Our field scientists spend a lot of time outdoors and get to see a lot of different animals. Listed below are the four species they work with exclusively for our research. They have 30+ years of combined experience studying rodent behaviors and lifestyles.
Deer mice are common in Wisconsin, especially in rural areas, animal barns, farms, wooded lots and near wood piles. Adult deer mice are easily recognizable by their striking orange fur and white underbelly. Their name comes from their coat similarity to the white-tailed deer and from their magnificent jumping ability.

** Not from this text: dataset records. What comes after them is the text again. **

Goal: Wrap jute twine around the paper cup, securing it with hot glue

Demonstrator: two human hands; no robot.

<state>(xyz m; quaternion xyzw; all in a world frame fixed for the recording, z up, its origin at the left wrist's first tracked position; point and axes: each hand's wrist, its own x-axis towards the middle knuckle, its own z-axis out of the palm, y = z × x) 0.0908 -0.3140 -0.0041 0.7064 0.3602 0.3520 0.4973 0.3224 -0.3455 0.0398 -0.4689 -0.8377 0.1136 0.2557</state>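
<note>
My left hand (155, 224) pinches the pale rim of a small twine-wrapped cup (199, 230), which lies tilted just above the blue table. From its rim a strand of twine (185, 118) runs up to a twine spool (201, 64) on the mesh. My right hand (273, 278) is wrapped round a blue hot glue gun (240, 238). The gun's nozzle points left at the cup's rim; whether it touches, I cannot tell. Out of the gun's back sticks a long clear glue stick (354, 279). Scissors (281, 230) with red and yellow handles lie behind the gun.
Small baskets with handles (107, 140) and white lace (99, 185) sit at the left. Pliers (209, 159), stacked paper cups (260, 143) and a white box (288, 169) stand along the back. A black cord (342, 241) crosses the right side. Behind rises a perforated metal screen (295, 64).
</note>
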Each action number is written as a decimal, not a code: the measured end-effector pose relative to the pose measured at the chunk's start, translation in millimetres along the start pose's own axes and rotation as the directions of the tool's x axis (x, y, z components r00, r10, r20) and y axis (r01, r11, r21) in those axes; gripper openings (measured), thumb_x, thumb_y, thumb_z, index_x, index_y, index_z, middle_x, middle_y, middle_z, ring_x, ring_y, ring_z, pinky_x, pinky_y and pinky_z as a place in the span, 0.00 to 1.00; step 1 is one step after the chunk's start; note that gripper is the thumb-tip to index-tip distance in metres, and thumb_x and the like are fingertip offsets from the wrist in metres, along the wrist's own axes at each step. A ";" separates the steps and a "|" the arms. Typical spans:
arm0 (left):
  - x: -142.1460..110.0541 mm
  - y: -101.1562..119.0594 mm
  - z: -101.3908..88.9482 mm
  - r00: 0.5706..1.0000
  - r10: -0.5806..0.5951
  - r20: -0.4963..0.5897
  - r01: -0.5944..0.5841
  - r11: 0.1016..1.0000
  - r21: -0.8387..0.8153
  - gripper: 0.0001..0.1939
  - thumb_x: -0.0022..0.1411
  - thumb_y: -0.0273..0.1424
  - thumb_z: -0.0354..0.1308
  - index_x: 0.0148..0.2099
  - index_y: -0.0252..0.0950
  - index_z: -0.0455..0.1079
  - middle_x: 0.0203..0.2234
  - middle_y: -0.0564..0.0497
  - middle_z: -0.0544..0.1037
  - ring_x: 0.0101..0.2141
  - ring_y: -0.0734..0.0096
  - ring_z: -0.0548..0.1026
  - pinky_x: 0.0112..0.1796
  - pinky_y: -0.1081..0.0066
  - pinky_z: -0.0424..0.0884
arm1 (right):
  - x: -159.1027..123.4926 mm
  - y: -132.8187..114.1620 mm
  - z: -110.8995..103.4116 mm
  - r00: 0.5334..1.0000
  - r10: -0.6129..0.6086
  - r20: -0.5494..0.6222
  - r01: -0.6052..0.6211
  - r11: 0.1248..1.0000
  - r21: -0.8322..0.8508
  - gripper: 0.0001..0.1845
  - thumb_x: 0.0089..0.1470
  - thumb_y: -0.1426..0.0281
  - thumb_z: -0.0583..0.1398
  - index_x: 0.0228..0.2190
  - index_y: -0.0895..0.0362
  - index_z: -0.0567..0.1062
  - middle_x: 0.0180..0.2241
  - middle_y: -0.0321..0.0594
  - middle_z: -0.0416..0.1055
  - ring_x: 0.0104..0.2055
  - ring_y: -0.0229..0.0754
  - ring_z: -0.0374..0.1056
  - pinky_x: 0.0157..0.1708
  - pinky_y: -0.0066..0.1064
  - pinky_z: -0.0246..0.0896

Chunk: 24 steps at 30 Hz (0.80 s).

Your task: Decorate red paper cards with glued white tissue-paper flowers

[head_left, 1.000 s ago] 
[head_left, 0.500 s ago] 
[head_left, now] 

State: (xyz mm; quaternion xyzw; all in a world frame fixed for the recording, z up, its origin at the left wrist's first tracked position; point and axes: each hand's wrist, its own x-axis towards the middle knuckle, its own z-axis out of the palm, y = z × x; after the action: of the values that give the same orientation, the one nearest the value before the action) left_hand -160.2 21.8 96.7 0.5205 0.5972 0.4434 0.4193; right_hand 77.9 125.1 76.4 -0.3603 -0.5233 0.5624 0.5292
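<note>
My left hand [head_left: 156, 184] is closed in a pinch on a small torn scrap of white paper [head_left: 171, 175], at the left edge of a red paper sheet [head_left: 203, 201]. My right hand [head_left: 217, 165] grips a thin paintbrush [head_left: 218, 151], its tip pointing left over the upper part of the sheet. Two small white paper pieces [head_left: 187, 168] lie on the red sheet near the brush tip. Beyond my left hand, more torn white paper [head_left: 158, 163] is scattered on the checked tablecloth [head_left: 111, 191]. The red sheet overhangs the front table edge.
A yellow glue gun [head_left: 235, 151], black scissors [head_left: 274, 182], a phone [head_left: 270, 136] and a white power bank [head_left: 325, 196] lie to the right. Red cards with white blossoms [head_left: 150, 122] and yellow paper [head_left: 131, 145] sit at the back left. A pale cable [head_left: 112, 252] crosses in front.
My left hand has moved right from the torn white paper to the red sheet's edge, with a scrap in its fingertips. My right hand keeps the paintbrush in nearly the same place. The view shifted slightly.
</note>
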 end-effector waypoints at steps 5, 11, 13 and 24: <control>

House mice are commonly seen inside of houses and garages, but are also found outside in the yard or around wood piles. They are grey with large ears and pointed faces. The mice themselves are quite shy, but often leave behind an incriminating trail of chew marks and droppings.
Norway rats are avid diggers and can make short work of a shed, chicken coop, or garage foundation with their immense tunnel systems. Rats avoid contact with people so you are not likely to see one; however, if you notice fresh burrow holes and bags of animal feed chewed open, it might be time to give us a call.
Several species of voles are found throughout the state of Wisconsin. They are often confused for mice due to the similar size and coloration, but two distinguishing features are their short tails and flattened ears. Voles are infamous for their destruction of plants in the garden and tunneling around the yard.